A large number of FOSSILS, LAGERS and unaffiliated beer enthusiasts gathered at Bluegrass Brewing Company on Saturday, November 19 to greet renowned beer writer Michael Jackson, who for all practical purposes invented the genre of beer writing and has gone on to provide the intellectual foundation for the brewing renaissance in America.
Jackson's visit to Louisville came on short notice, with details arriving only five days before the man himself, but his hastily-conceived itinerary went off without a hitch and must be viewed as a major boost for Louisville-area beer enthusiasm in general and for BBC in particular.
The legendary Beer Hunter arrived at Standiford Field alone from Chicago, carrying with him a "portable office," a couple of carry-on bags and one small suitcase. After checking in at the Seelbach, Jackson was escorted to the BBC, where he tasted the brewery's current lineup and was given the grand tour by Brewmaster (and FOSSILS President) David Pierce.
Beginning at 4:00 p.m., Jackson signed books and chatted with all who ventured forward to meet him -- and there were enough beer lovers in attendance to keep him busy for three hours, including one well-wisher who brought his young son and told Jackson that although his child wasn't old enough to drink yet, he would see to it that only good beer would be consumed when the time came.
Shortly after 7:00 p.m., the scene shifted to the Silo, where Brewmaster Eileen Martin conducted a tour and tasting for Jackson.
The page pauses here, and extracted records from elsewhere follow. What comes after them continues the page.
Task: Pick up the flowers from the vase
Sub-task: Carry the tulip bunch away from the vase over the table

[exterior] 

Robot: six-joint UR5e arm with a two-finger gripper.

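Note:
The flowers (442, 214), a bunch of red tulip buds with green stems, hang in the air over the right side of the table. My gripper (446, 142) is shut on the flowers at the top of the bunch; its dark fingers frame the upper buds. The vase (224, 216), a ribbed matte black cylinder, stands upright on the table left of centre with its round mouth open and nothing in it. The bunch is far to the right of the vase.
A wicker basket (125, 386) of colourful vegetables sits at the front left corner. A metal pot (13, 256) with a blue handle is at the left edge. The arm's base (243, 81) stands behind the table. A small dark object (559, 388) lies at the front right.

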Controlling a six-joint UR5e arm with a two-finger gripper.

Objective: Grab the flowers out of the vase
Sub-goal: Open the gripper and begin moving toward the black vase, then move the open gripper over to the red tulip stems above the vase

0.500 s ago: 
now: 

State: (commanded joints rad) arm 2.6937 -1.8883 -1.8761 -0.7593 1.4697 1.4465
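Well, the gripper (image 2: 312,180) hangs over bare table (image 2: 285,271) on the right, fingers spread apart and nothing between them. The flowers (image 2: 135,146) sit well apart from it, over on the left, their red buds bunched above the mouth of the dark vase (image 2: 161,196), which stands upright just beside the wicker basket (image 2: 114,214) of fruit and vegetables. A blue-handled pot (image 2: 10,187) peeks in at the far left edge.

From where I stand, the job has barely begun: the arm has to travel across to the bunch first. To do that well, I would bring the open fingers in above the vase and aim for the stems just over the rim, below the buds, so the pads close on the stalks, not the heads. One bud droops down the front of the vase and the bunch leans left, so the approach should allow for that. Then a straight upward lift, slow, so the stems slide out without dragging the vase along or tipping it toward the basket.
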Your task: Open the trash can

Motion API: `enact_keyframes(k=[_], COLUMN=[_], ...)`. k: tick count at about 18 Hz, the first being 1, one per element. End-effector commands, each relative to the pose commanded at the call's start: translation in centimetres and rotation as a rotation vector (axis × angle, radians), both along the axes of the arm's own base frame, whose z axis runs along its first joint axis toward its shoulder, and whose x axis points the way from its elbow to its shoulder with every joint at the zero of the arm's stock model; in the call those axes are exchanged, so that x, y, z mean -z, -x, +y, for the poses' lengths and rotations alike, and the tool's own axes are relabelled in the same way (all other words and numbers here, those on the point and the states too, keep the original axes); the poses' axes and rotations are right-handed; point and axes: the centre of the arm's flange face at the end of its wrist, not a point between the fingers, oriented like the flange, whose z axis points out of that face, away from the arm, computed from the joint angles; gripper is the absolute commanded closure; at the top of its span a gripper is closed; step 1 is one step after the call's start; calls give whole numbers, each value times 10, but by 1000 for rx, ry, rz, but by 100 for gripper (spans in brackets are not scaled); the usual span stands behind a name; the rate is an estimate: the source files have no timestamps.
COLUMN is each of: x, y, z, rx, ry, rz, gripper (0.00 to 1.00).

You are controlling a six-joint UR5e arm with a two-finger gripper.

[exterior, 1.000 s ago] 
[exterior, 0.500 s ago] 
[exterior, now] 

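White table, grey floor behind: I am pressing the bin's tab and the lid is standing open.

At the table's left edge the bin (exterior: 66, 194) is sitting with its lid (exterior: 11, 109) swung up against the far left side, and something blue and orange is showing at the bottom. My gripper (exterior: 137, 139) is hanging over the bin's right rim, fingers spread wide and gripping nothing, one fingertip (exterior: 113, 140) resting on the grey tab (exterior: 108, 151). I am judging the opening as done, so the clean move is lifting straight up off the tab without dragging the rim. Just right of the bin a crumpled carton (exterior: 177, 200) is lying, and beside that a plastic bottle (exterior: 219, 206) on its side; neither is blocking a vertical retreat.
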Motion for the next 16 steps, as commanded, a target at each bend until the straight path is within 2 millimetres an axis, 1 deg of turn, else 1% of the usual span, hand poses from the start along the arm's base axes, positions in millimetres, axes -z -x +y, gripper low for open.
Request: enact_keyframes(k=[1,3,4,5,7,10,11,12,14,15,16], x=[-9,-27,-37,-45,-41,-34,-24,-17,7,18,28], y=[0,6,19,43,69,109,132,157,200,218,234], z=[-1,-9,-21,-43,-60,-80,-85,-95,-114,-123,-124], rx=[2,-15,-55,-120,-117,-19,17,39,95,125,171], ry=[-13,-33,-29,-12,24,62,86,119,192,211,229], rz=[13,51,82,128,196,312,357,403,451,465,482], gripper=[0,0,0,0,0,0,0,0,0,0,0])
Many of those in attendance at the BBC followed the party to the Silo, and then to Rich O's Public House for an impromptu nightcap.
The following are a few random thoughts and facts about Jackson's visit on the 19th:
Jackson was preparing to return briefly to his home base of London, having spent much of the previous two months constantly on the move here in the States, amassing material for an upcoming book on American breweries.
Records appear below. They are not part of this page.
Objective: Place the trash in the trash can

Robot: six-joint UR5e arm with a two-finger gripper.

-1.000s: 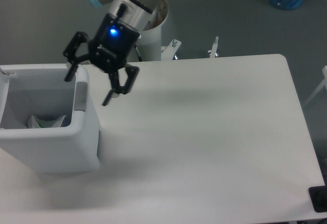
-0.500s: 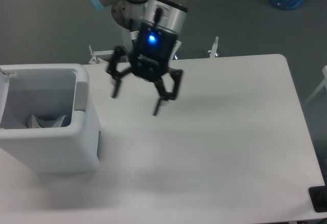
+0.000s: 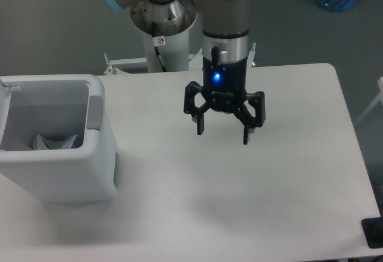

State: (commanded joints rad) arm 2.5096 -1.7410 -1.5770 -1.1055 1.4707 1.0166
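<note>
1. Camera view: the gripper [image 3: 222, 131] hangs above the table [image 3: 287, 172], well right of the bin [image 3: 90, 172], fingers spread wide and holding nothing.
2. Trash: a crumpled white wrapper [image 3: 54, 142] with a green mark lies inside the bin, low against its front wall. The bottle is not visible; it may sit deeper in the bin, but that cannot be told.
3. Handling, as a judgement: the wrapper looks very light, soft and springy, so it would crush under any pinch; a hold across its bunched middle would be safest. It seems already placed and needs no further grasp.
4. Change: one second ago the gripper was at the bin's rim; half a second ago it was partway across. Now it is farther right and squared downward. The wrapper has not moved.
</note>
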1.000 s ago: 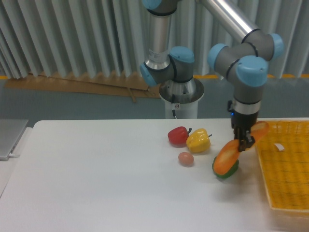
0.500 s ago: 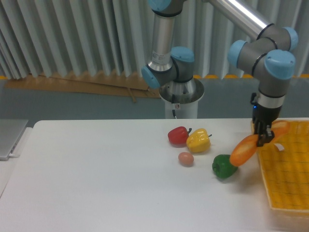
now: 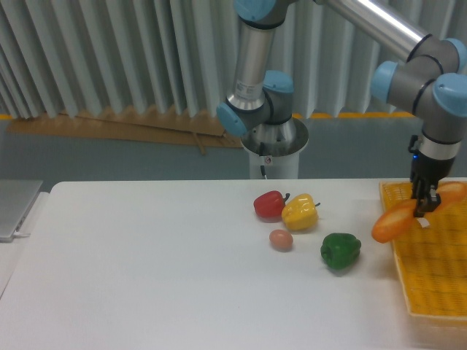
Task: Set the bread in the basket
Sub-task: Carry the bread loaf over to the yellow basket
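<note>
Carrying the bread [image 3: 408, 214] rightward, the gripper [image 3: 423, 206] now hangs over the left edge of the yellow basket [image 3: 438, 270], its fingers [image 3: 419, 198] clamped on the loaf near its middle. A second ago the baguette hung lower, above the green pepper [image 3: 341, 250], and hid part of it; half a second ago it was just right of the pepper, short of the basket's near-left rim. Now the pepper stands fully uncovered on the worktop [image 3: 146, 270], and the loaf is tilted, its left end low and poking out past the basket's left wall, its right end higher and over the weave. The red pepper [image 3: 269, 205], yellow pepper [image 3: 300, 212] and the small egg [image 3: 281, 239] sit where they sat, untouched, left of the pepper. By my reading the transfer is nearly done: a little more travel to the right should bring the whole loaf inside the walls before the drop, since letting go here risks the low end catching on the rim
</note>
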Available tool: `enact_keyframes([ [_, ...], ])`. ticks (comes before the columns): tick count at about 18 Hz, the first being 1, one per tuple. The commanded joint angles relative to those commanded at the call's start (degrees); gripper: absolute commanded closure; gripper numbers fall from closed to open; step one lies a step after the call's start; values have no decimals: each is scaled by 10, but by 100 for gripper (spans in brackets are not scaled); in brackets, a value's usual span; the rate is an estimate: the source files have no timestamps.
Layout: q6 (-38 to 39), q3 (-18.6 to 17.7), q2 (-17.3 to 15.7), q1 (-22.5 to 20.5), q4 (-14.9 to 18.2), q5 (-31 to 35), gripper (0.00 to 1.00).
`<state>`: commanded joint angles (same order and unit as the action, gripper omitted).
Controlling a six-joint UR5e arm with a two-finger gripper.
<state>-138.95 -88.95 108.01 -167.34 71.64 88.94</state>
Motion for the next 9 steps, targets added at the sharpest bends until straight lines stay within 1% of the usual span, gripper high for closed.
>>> enact_keyframes([
  [1, -3, 1, 7, 0, -4, 0, 54],
  [4, -48, 3, 25, -11, -19, -2, 54],
  [6, -52, 3, 30, -16, -23, -3, 54],
  [8, -55, 4, 39, -18, -39, -4, 54],
  [9, -59, 5, 42, -19, -41, -4, 54],
])
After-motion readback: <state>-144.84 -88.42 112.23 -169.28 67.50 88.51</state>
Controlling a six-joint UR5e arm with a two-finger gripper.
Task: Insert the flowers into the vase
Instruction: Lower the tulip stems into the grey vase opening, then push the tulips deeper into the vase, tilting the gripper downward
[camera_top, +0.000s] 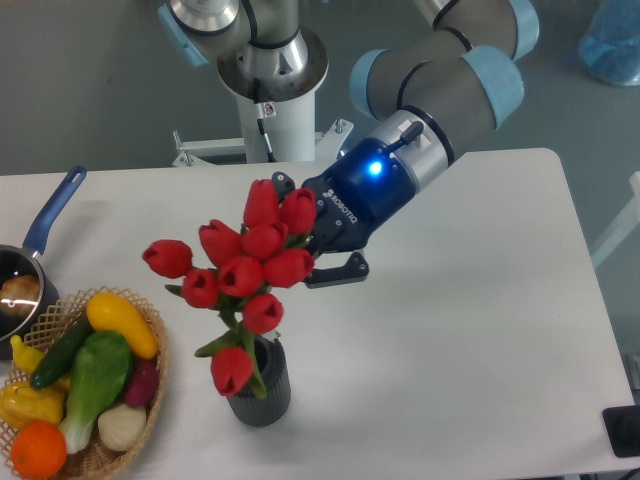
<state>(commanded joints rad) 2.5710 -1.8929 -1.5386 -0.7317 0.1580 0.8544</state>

His visit to Louisville was not Jackson's first. Previously, he had been to the area to do research for his World Guide to Whiskey.
Jackson wouldn't be pinned down as to a "favorite" beer, saying that he prefers to drink what is unique and local (maybe he'll have the chance to sample some of the BBC's Kentucky Common beer on a return visit someday). However, he conceded that his favorite brewing area is Belgium.
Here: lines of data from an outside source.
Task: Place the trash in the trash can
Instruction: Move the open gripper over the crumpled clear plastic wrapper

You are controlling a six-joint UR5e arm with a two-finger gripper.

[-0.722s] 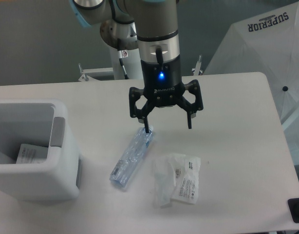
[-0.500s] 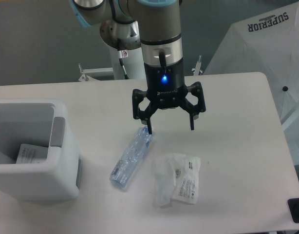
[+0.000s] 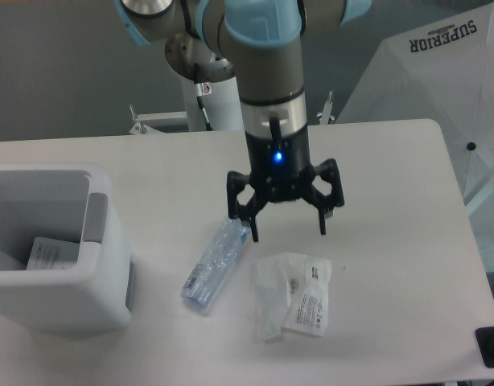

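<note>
So we're mid-approach, pincer (image 3: 287, 234) spread wide and empty above the wrapper (image 3: 295, 305), bottle (image 3: 217, 264) lower-left; next we drop and clamp.

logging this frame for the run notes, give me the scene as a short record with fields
gripper: open, above the table between bottle and wrapper, holding nothing
bottle: crushed clear plastic, lying flat on the table, cap end near the gripper's left finger
wrapper: crumpled, white label, on the table right of the bottle
trash can: white bin at left edge, some paper already inside
task state: bottle and wrapper not yet binned
</note>
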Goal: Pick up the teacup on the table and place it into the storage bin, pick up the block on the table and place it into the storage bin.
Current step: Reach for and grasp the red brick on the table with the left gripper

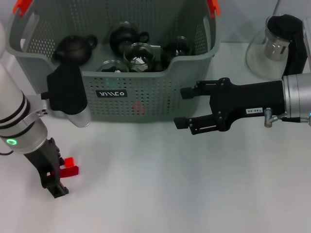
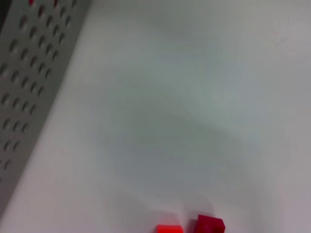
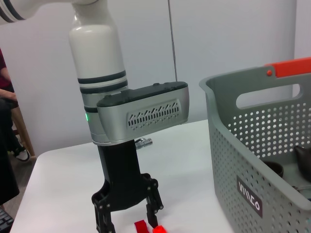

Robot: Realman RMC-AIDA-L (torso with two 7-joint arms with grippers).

In personal terms, Jackson is soft-spoken and reserved, incisive when seeking information and very funny when the opportunity for a quip is presented. There were no traces of pomposity or abrasiveness during his visit.
Jackson wants to do another Beer Hunter series for television, but must wait for some snafu to be corrected by the sponsoring network in Britain.
He said that BBC's Kolsch was one of the better American brewpub versions of the style that he has tasted, but pointed out that none seem to capture the essence of the style as it is brewed in Cologne, Germany.
Apparently overcome with emotion upon meeting Jackson, former FOSSILS president Stan Brown was able to do no more than very quietly whisper the words "we are not worthy" to me before toppling off a bar stool.
Jackson's parting words from Rich O's, where he enjoyed a pint of Sierra Nevada Porter and was exhaustively briefed on the lurid details of the FOSSILS revolution by Vice-President Mark Keeler: "I've been to many pubs in America, and I've never seen one quite like this."
Accepting these words as some variety of divine sanction, we immediately played Nirvana at high volume, suspended the Mark Francis Memorial "No Singing!" Decree, and continued to serve free beer to the usual suspects, some of whom lingered on until the wee hours.